Right, bitches. I’m back.
I’ve had a month or so off for one reason or another, but I thought it was about time I pulled my finger out and got back into the business of churning out my ill-formed thoughts for you all to digest with incredulity and horror. No need to thank me.
I’ve not been blogging or reading blogs for two reasons. First, I have been busy. Not just “ooh, it’s been a hard day, I can’t be bothered” busy, but “I’ve got thirty minutes to have four hours sleep, how the fuck am I going to fit that in” busy. It’s like all of Sydney suddenly realised that summer was coming to an end and decided to try and fit a summer’s worth of parties in five weeks. It’s not a bad thing, but it does rather get in the way of writing. I’ve got plenty to talk about and now that I’m taking the weekend to write it all down, hopefully over the coming weeks you will be entertained/reviled on a regular basis. Secondly, and perhaps more influentially, I got rather put off writing for a while and questioned whether I was really any good, and if it was just wasting my time trying to do it. The story goes like this:
A couple of months ago I went on a writing course – just a one-day thing where we all take along two pages of our dearest project and pretend to be interested in each other’s work. Really we’re all there to be told how fabulous we are and how it’s a travesty we haven’t been published yet, but no one wants to say that out loud. Sitting in pairs we discuss our partner’s work through gritted teeth and get back to talking about our own as fast as we can. Don’t judge me: every writer does it. We’re a narcissistic bunch.

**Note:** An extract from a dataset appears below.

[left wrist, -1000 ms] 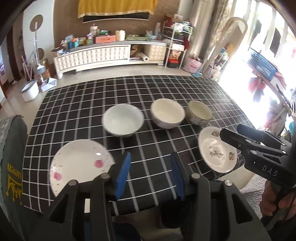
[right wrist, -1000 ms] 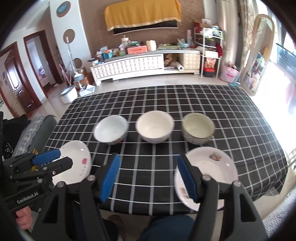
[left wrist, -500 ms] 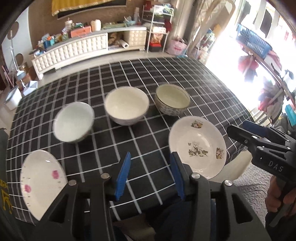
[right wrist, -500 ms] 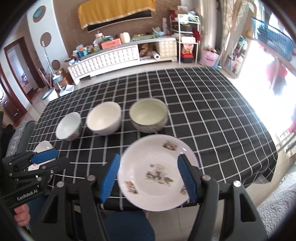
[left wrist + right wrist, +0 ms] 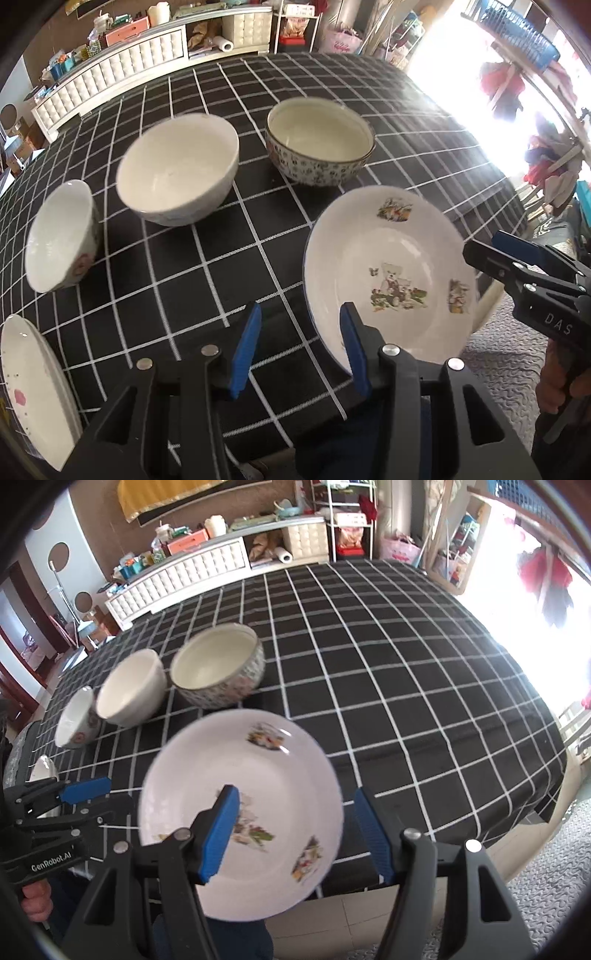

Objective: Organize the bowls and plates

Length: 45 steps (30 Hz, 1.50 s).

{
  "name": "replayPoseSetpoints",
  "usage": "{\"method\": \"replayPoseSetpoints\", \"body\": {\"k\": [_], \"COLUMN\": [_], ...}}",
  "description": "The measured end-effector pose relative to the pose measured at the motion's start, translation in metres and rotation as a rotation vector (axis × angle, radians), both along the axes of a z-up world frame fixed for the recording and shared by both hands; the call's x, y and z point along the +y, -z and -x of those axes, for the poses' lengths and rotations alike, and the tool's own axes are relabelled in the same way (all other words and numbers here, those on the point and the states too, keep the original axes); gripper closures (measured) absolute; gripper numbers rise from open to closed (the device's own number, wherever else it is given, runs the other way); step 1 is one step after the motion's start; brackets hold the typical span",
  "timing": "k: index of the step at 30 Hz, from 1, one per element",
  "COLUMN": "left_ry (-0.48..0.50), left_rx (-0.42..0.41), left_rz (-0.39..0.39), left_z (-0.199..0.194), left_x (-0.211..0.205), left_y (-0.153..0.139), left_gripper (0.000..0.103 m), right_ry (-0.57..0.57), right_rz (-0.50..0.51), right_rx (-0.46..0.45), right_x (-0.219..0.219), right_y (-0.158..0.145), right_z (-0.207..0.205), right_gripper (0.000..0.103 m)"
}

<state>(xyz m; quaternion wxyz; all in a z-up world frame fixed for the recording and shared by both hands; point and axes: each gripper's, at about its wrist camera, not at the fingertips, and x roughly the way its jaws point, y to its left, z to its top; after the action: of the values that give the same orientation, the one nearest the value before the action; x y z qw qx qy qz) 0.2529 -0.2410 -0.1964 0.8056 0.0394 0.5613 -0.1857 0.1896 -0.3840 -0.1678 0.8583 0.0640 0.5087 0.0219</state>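
Observation:
A white plate with cartoon pictures (image 5: 255, 808) lies at the table's near right edge, also in the left wrist view (image 5: 391, 273). My right gripper (image 5: 299, 834) is open, its left finger over the plate and its right finger beyond the rim. My left gripper (image 5: 299, 354) is open and empty, its right finger at the plate's near-left rim. Three bowls stand in a row: small floral (image 5: 62, 236), plain white (image 5: 177, 173), patterned (image 5: 319, 142). A pink-flowered plate (image 5: 33, 387) lies near left.
The table has a black cloth with white grid lines (image 5: 406, 672); its near edge runs under both grippers. A white sideboard (image 5: 192, 568) and shelves stand behind the table. A grey mat (image 5: 502, 373) lies on the floor at the right.
Both grippers have moved right and closer to the table. The picture plate now sits between the right gripper's fingers, and the left gripper has come up to its left rim.

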Motion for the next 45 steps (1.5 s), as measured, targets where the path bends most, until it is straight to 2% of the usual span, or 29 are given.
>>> {"method": "replayPoseSetpoints", "body": {"k": [5, 6, 11, 15, 18, 27, 31, 36, 38, 45], "left_ry": [0.006, 0.006, 0.009, 0.010, 0.014, -0.001, 0.016, 0.017, 0.025, -0.007], "left_rx": [0.047, 0.052, 0.073, 0.081, 0.079, 0.075, 0.061, 0.052, 0.046, -0.003], "left_rz": [0.008, 0.007, 0.007, 0.028, 0.030, 0.034, 0.015, -0.006, -0.008, -0.013], "left_z": [-0.008, -0.009, -0.015, -0.016, -0.016, -0.017, -0.015, -0.013, -0.011, -0.004], "left_x": [-0.009, -0.012, -0.019, -0.021, -0.022, -0.021, -0.025, -0.023, -0.020, 0.013], "left_y": [0.023, 0.027, 0.040, 0.042, 0.043, 0.043, 0.041, 0.037, 0.032, 0.009], "left_gripper": [0.061, 0.062, 0.081, 0.088, 0.088, 0.089, 0.089, 0.088, 0.088, 0.088], "right_ry": [0.004, 0.005, 0.008, -0.004, -0.012, -0.023, 0.003, 0.036, 0.024, -0.021], "right_rz": [0.008, 0.010, 0.002, -0.019, -0.035, -0.036, -0.065, -0.148, -0.113, -0.118], "right_rx": [0.022, 0.024, 0.030, 0.049, 0.061, 0.053, 0.065, 0.084, 0.066, 0.035], "right_x": [-0.008, -0.008, -0.015, -0.020, -0.021, -0.018, -0.021, -0.024, -0.015, 0.019], "right_y": [0.016, 0.017, 0.022, 0.027, 0.030, 0.029, 0.030, 0.028, 0.021, 0.002], "right_z": [-0.005, -0.005, -0.008, -0.010, -0.007, -0.004, -0.007, -0.007, -0.003, -0.001], "right_gripper": [0.034, 0.037, 0.056, 0.072, 0.081, 0.082, 0.082, 0.083, 0.083, 0.083]}}
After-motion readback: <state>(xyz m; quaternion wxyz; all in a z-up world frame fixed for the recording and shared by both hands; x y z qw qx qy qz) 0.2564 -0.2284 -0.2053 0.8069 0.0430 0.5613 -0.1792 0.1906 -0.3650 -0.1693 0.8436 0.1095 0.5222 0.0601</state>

At lunch I was talking to the tutor about what I wanted from my writing and whether publication was my dream. It is, but I’m realistic about what it will bring. I don’t really want to be famous; I think I would make an awful celebrity. I just want to be able to write and make a living out of it. I told her so, and we agreed it was a healthy way to think. The conversation moved on to what we both did for jobs and when I explained I was a copywriter, she told me not to be too hard on myself: I had already achieved my goal. I know this meant to be a reassuring, confidence-building statement, but right then a little piece of me shrivelled up and died.

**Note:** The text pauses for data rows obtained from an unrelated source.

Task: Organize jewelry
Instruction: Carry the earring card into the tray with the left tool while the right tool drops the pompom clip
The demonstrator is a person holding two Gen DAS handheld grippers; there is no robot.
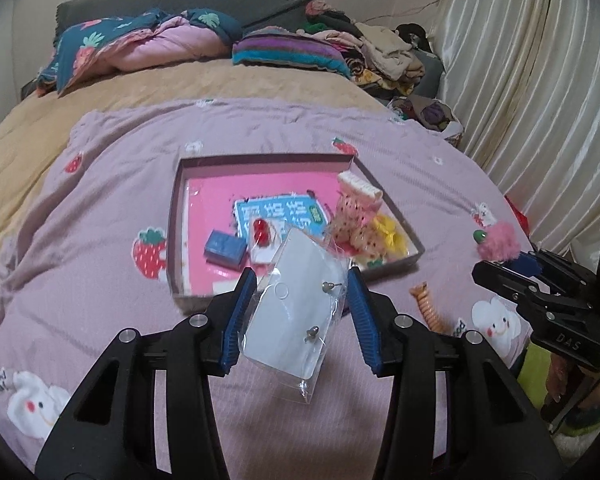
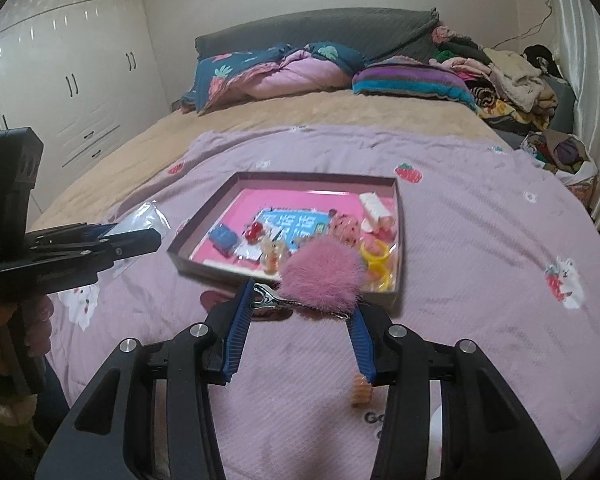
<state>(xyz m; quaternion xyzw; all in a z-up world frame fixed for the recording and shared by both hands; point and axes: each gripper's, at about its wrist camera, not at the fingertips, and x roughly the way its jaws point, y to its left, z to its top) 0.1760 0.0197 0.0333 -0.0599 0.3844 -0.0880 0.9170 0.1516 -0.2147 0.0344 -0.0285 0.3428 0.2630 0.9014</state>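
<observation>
- Earring card [image 1: 296, 312] in a clear plastic sleeve (two stud backs showing) is clamped between the blue pads of the left gripper [image 1: 300, 312], lifted above the lilac blanket [image 1: 112, 200], just near of the tray.
- Pink pompom hair clip [image 2: 320, 276], metal clip end to the left, is pinched across the right gripper [image 2: 300, 320], also off the blanket.
- Shallow tray [image 1: 268, 158] with pink floor lies mid-bed; inside: blue card, small blue box [image 1: 225, 248], red beads, yellow and dotted bows at its right.
- Orange coil hair tie [image 1: 428, 306] lies on the blanket right of the tray's near corner.
- Far: folded quilts, piled clothes.
</observation>
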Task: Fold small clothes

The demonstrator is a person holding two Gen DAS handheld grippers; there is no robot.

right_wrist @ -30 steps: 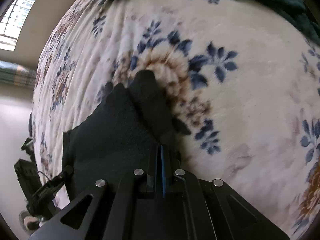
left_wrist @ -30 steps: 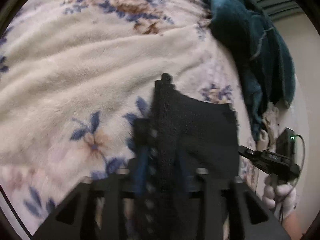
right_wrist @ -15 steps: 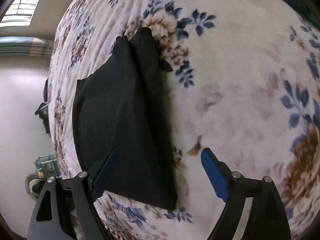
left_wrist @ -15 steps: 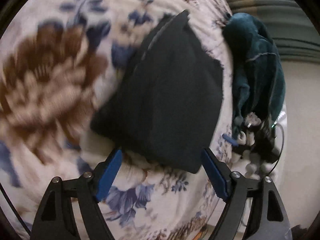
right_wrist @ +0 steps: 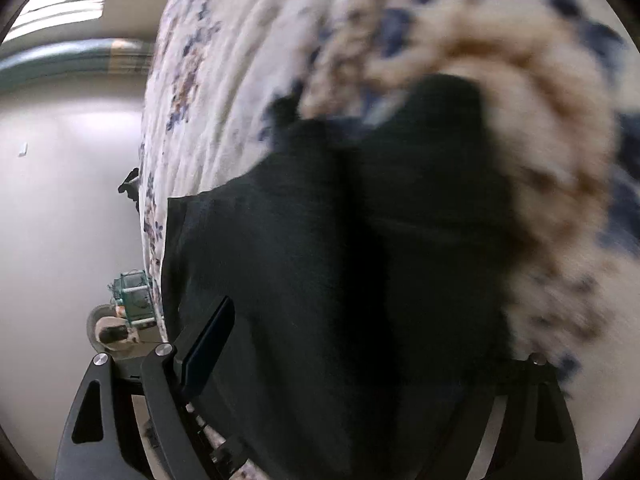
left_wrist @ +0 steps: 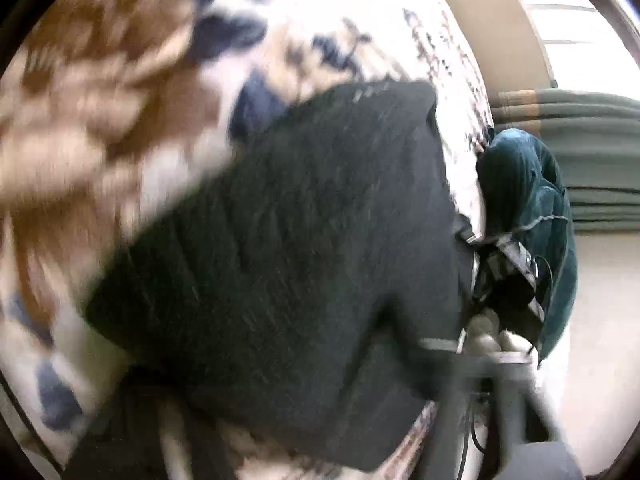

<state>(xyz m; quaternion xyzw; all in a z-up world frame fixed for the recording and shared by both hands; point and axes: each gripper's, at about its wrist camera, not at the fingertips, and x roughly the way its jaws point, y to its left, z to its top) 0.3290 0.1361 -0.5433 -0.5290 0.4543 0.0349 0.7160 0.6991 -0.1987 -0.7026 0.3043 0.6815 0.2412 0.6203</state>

Realising your dreams is an aim, and the thought I might be there was crushing: I write for a living, but not for myself. I went back to work and sat in front of my fabulous new iMac in my lovely new office and tried to write about the smoke-free campus policy, or the changed traffic conditions on the main road, or the winter concert series; and I just couldn’t do it. I looked at the pile of novels I had read over the past year and felt as though I would never compete. I will never write an Anna Karenina or an In Cold Blood or a Maurice. I’m a writer like the graphic designer next door is artist, and it depressed me. I began to wonder what I was really doing this for. The money is mediocre, the benefits are lousy and you feel like a fraud every time you say what’s in your heart: “I’m a writer, unknown, unpublished and begging to be taken seriously despite my total lack of a creative career.”
For the past few weeks I have thrown myself at everything that could be used to keep me away from writing. If I’m busy then it’s not like I’m just ‘not writing’, but more like ‘life is just in the way right now’. That’s not to say that I haven’t had a great few weeks – I’ve done some fantastic things with some super people – but I’ve said yes to a few events that I should have turned down so I could do my exercises and stretch my fingers and generally do some fucking work. It’s easier to run away from something than it is to face it, and when you feel defeated it seems like a good idea, too.
All this came to an end last week, when my friend Nick came to stay from Atlanta. Being aircrew he paid a measly $70 to fly all the way to Sydney – a benefit I will never enjoy in my chosen field – and he brought with him a litany of reading material that I would never have picked up in a million years. I had just finished Jasper Fforde’s The Eyre Affair on the day of his arrival and was beginning to realise the error of my ways, when Nick suggested My Horizontal Life, telling me that I would finish it in a matter of hours. It was atrocious literature, but hilarious. It’s a history of one-night stands thrown into a loose narrative about how sleeping around is fun until the novelty wears off. I felt like a prize fool. Here was Chelsea Handler selling her shag tales for $15 a copy, and I was giving mine away online for free! Next up, David Sedaris’s Me Talk Pretty One Day; another collection of memories bolted together in no apparent order solely to entertain and amuse. A national bestseller, no less, with one chapter telling the tale of his finding a turd in the toilet and breaking it up with a plunger. Is there some deep allegorical meaning in there? I hope not. Does it relate to the rest of the book? Not in any sense whatsoever, and yet here it is, on my table, in print.
We can’t all be Tolstoy or Flaubert or Capote, and they weren’t born that way either. Maybe the graphic designer next door will never be Van Gogh, but he probably doesn’t spend all day looking at post-impressionist artworks and then beating himself up for not having cut his ear off in passion. The Ffordes and Handlers and Sedarises of the world aren’t concerned about being judged next to the greats – they’re just getting on with their lives, and I’m at least as good as them.
Time to stop being such a whiney bitch. Daylight’s wasting.